Tout est bien qui…

Tout est bien qui…

L’on a fait sortir les enfants dans les rues et obligé des écoles à fermer. Il y a malheureusement eu quelques morts. Quelques-uns par balles, d’autres par manque de soins dans des hôpitaux. Mais félicitons-nous qu’il n’y ait eu que ces morts-là. Lorsque les armes sortent, tout devient possible. Surtout le pire.

Imaginons un seul instant qu’un soldat, peut-être ivre, peut-être par accident, ait ouvert le feu sur nos enfants ! Félicitons-nous que le dialogue ait prévalu, et que le Chef de l’État et son gouvernement aient fait preuve d’une compréhension que le citoyen lambda n’a pas toujours, disons, comprise.

Pour faire régner l’ordre et la paix, et surtout éviter que le sang ne coule, il faut souvent consentir des sacrifices dont le commun des mortels ne perçoit pas toujours immédiatement le sens et la portée. Le plus important pour nous est qu’au bout du compte, chacun ait pu obtenir ce qu’il voulait et que la paix soit revenue. Les soldats mutinés ont eu les primes qu’ils réclamaient et qui leur étaient dues, comme l’ont reconnu les autorités, et les fonctionnaires ont aussi vu l’essentiel de leurs revendications satisfaites.

Les soldats ont donc demandé pardon à la nation pour la méthode qu’ils ont utilisée et promis de ne plus recommencer, et les fonctionnaires de leur côté ont levé leur mot d’ordre de grève. Du moins provisoirement. Espérons que d’ici le délai qu’ils ont fixé, les négociations auront permis de lever tous les derniers points de blocage afin que le pays retrouve son rythme normal.

Tout est donc bien qui finit bien. Tout est-il vraiment bien fini ? Espérons-le. Sans doute que dans l’ombre certaines personnes qui estiment n’avoir pas eu gain de cause, ou qui ont simplement intérêt à ce que le pays s’embrase, cherchent comment relancer le mouvement de grogne. L’on continue de voir les pires calomnies contre nos plus hautes autorités ainsi que des mensonges mêlés à des vérités ou des demi-vérités dans le but de mieux créer la confusion circuler sur les réseaux sociaux, ceux-ci étant devenus la version moderne des tracts que nous rédigions lorsque nous organisions nos grèves estudiantines.

La tranquillité étant revenue, essayons de nous pencher avec un peu plus de sérénité sur notre situation. Si les militaires et les fonctionnaires ont exigé, chacun à sa façon, de l’argent à l’État, c’est parce que chacun est convaincu que l’État en a. Cela est peut-être vrai. Mais si tel est le cas, il est bon de savoir que cet argent est le fruit du travail de nombreux Ivoiriens, aux premiers rangs desquels il faut peut-être placer les paysans et ceux que l’on appelle les masses laborieuses.

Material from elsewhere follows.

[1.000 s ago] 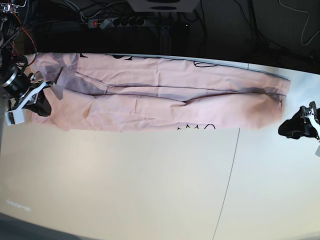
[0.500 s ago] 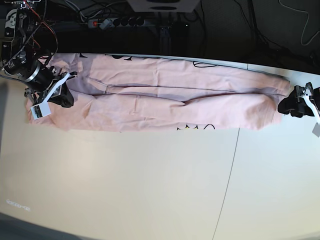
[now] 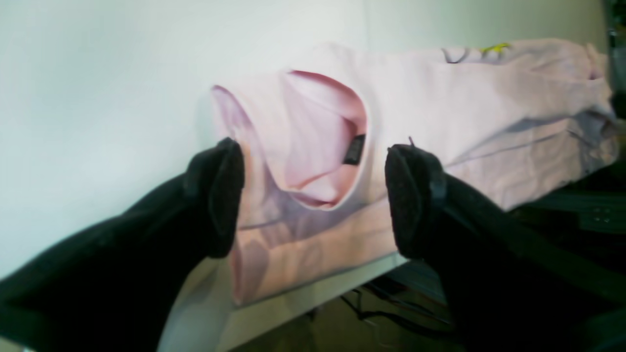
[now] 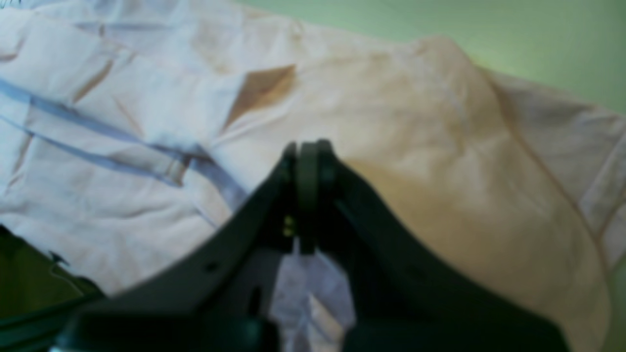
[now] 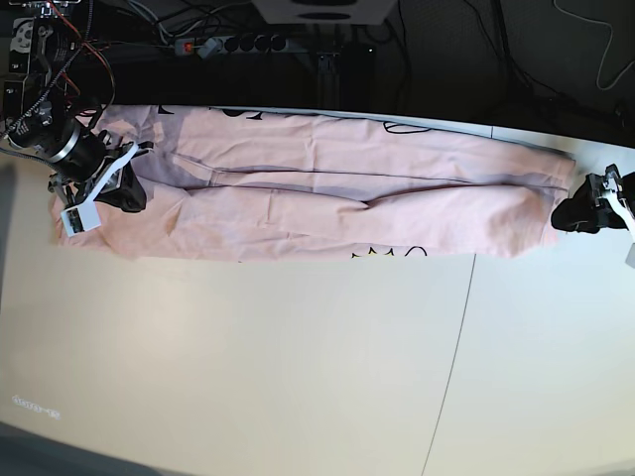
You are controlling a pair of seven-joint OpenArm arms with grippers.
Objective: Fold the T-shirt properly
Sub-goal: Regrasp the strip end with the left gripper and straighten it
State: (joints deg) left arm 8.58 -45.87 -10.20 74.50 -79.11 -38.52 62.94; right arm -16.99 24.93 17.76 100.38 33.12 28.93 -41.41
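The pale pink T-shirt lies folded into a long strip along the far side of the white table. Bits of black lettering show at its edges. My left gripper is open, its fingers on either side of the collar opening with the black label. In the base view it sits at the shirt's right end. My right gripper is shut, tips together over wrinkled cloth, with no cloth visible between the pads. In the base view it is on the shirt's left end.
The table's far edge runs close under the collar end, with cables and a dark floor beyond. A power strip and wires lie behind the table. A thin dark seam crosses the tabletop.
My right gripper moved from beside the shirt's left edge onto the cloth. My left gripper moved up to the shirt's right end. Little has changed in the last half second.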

Depuis bientôt six ans, notre pays a connu une très forte croissance, c’est-à-dire une augmentation de ses ressources, du fait de la bonne gouvernance qui est exercée à son sommet. Mais soyons lucides. Lorsqu’un pays traîne autant de problèmes cumulés que le nôtre, dont ceux des démobilisés, des fonctionnaires, de notre sécurité, des étudiants, de la reconstruction de nos infrastructures économiques, de la résorption de la pauvreté, de l’aménagement de nos cités, pour ne citer que les plus saillants de nos problèmes, il faut plus qu’une génération avant que le partage équitable tel que souhaité par tout le monde ne se fasse.

Disons les choses comme elles sont: il nous faut faire encore beaucoup de sacrifices, tout en restant disciplinés. Et surtout en veillant à ce que ce qui crée la richesse ne s’arrête pas. Et c’est le travail de chacun, la bonne gestion de nos ressources, la bonne image et l’attractivité de notre pays, la paix et l’ordre qui y règnent qui créent cette richesse dont nous exigeons le partage.

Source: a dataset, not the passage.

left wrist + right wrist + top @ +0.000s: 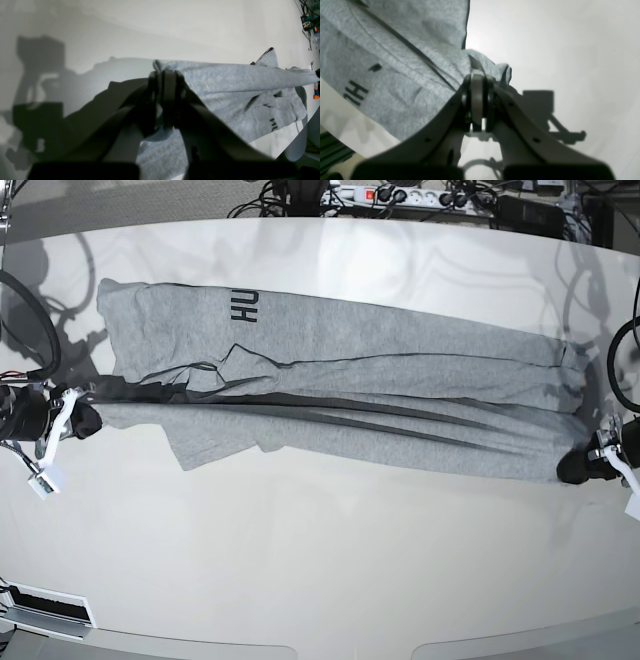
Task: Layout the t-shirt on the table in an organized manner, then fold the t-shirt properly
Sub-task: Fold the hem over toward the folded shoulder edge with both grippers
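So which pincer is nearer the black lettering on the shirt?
Right pincer, clamped on the t-shirt end below the lettering; left pincer grips the opposite end.

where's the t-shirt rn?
In the base view the t-shirt is stretched across the middle of the table, pulled taut between the right end effector at image-left and the left end effector at image-right.

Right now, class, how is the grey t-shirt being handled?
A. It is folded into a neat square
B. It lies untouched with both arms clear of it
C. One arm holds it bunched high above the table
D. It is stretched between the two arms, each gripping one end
D: the t-shirt runs across the table, pinched by the left gripper and the right gripper.
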### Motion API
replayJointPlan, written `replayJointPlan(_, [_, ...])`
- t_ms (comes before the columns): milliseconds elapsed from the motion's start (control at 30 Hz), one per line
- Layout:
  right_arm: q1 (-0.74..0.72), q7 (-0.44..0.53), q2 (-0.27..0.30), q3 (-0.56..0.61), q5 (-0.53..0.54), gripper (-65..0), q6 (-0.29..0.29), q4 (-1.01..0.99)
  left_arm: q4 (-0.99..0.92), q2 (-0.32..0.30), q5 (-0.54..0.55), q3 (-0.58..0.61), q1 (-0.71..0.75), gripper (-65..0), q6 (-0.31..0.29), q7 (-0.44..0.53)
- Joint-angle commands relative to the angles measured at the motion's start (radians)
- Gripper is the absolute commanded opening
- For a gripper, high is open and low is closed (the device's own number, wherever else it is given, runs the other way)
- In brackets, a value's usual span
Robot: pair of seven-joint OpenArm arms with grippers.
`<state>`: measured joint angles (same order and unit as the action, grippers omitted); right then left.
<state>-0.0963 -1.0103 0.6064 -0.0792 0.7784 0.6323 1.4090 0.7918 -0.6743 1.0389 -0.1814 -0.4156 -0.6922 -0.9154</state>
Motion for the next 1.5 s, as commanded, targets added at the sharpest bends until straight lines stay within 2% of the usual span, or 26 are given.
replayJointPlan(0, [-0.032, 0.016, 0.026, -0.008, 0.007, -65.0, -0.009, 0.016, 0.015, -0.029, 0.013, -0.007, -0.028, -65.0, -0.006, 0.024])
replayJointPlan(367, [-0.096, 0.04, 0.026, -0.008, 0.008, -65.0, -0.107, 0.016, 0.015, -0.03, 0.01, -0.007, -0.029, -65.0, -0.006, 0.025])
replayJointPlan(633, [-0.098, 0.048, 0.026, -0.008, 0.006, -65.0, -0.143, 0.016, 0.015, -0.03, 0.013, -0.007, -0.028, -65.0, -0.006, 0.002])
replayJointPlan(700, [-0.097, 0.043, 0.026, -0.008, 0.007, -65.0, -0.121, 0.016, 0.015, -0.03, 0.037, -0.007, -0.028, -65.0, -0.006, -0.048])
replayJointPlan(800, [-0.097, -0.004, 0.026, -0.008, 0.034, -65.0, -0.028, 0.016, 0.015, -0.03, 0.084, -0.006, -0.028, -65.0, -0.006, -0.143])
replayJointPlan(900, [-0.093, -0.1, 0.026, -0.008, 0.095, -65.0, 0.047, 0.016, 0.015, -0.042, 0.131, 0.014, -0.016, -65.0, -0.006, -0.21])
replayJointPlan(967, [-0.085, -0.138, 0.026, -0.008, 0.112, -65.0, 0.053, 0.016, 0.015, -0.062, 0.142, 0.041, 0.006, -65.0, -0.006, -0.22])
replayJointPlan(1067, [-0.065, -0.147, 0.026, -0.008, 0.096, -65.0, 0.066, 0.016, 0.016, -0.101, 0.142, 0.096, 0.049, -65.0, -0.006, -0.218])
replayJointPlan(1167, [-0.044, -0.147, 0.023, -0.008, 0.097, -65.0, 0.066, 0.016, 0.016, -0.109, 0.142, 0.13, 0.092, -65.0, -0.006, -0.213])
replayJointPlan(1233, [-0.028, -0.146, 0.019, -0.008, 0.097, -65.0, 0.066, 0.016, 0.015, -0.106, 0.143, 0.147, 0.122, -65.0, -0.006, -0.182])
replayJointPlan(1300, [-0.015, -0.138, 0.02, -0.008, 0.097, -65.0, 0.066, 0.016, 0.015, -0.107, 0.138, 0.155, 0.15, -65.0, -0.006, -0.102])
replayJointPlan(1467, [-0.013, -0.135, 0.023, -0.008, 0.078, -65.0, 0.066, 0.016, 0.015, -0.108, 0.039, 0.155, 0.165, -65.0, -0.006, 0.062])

Tirer des coups de feu, même en l’air, pour exiger le paiement d’une créance tue l’économie du pays. Ne commettons pas l’erreur de croire que tout est déjà gagné parce que nous rêvons d’une émergence en 2020 et que nous ne sommes plus qu’à trois ans de cette échéance, ou que nous avons une très forte croissance.

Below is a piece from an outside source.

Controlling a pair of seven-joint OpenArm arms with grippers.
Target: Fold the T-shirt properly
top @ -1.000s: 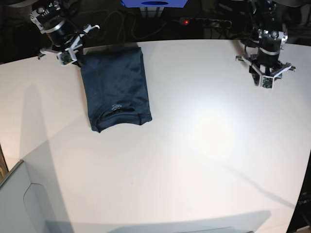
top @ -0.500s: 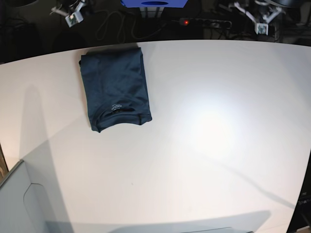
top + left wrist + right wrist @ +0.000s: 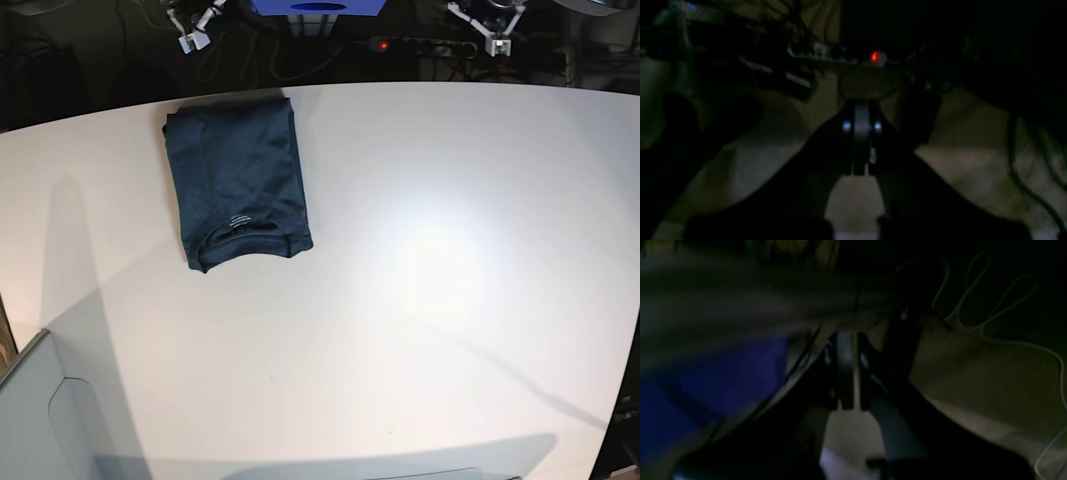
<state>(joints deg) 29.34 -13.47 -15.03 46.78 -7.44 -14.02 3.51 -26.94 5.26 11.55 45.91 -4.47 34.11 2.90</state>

Avoir une croissance élevée ne fait pas de nous un pays riche. Il signifie que nous sommes sur la bonne voie. Nous devons encore continuer à travailler, à transpirer, et surtout ne pas manger notre blé en herbe. Nous devons encore continuer d’arroser, d’enlever les mauvaises herbes, de mettre de l’engrais avant que le temps de la récolte n’arrive.